## Work item
Give the number of lines below that contain "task", with no other output.

## Data under study
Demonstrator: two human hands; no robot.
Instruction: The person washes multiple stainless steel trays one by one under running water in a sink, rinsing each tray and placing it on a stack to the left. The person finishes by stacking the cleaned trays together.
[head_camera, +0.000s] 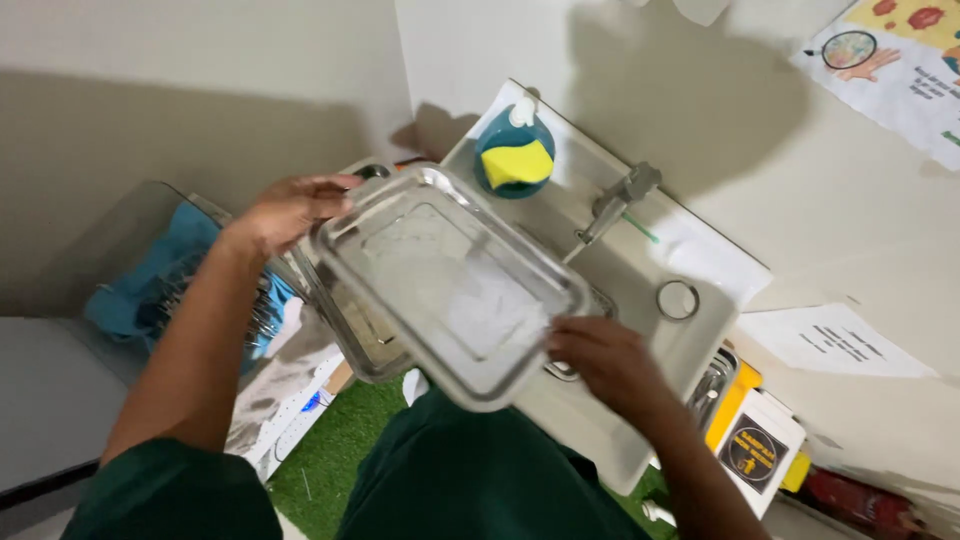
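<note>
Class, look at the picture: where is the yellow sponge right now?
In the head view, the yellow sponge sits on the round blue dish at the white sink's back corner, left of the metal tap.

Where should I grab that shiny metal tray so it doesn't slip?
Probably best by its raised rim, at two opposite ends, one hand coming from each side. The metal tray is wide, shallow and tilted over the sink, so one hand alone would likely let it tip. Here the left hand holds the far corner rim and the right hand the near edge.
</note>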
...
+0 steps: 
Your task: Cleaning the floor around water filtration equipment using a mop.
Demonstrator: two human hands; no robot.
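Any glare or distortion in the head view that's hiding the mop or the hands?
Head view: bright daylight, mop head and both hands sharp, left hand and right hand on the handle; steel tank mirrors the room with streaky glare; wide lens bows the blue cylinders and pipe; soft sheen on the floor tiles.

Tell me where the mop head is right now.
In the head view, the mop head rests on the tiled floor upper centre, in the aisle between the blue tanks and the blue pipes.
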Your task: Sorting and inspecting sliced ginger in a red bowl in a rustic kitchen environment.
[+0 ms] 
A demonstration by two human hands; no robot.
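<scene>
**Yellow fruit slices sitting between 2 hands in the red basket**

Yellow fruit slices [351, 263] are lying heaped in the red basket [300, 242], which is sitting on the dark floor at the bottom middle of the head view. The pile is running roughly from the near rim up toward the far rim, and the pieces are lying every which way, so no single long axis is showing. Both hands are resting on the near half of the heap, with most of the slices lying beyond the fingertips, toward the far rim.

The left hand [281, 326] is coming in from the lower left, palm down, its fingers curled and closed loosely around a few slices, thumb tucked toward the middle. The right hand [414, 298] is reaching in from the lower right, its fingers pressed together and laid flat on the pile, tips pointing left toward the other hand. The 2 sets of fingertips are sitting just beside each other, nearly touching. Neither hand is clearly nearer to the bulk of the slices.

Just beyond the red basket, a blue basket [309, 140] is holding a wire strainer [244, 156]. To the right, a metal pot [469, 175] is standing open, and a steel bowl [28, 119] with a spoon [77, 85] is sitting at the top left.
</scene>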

## Output for this exercise
2